* [What you need to do]: In the listing that follows, print every line exactly and leave the images out.

-------------------------

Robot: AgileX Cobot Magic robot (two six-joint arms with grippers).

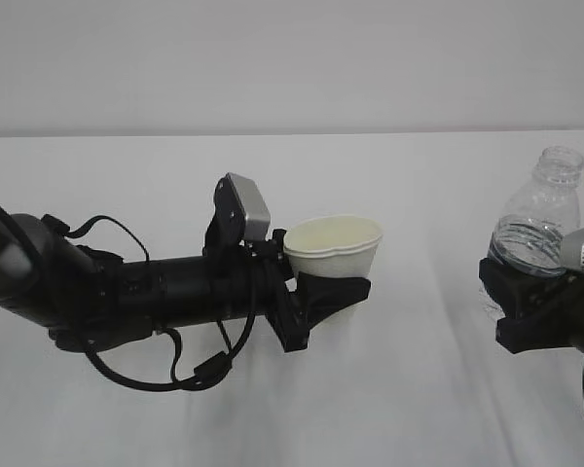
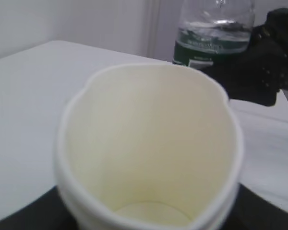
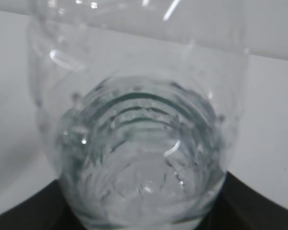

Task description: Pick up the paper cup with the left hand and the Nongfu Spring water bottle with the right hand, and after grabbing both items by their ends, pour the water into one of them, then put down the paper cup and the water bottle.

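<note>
Both pickups look done: the left hand (image 1: 336, 290) clamps the empty paper cup (image 1: 333, 251) above the white table (image 1: 419, 389), the right hand (image 1: 535, 306) grips the upright Nongfu Spring water bottle (image 1: 540, 224), well apart. Water (image 3: 144, 163) remains inside; pouring and putting down are left

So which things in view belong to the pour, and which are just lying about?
In the job:
- paper cup, dry inside, clamped in the left hand
- Nongfu Spring water bottle, capless, upright, clamped in the right hand
- water in the bottle's lower part

Lying about:
- nothing, only the white table
</note>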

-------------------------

* [Answer section]:
Robot: AgileX Cobot Magic robot (two six-joint arms with grippers).


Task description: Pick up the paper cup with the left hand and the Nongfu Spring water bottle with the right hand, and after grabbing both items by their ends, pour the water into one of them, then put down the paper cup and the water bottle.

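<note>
Both pickups look done: the left hand (image 1: 336, 290) clamps the empty paper cup (image 1: 333, 251) above the white table (image 1: 419, 389), the right hand (image 1: 535, 306) grips the upright Nongfu Spring water bottle (image 1: 540, 224), well apart. Water (image 3: 144, 163) remains inside; pouring and putting down are left

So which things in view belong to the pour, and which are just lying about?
In the job:
- paper cup, dry inside, clamped in the left hand
- Nongfu Spring water bottle, capless, upright, clamped in the right hand
- water in the bottle's lower part

Lying about:
- nothing, only the white table
</note>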

This finishes the answer to the exercise.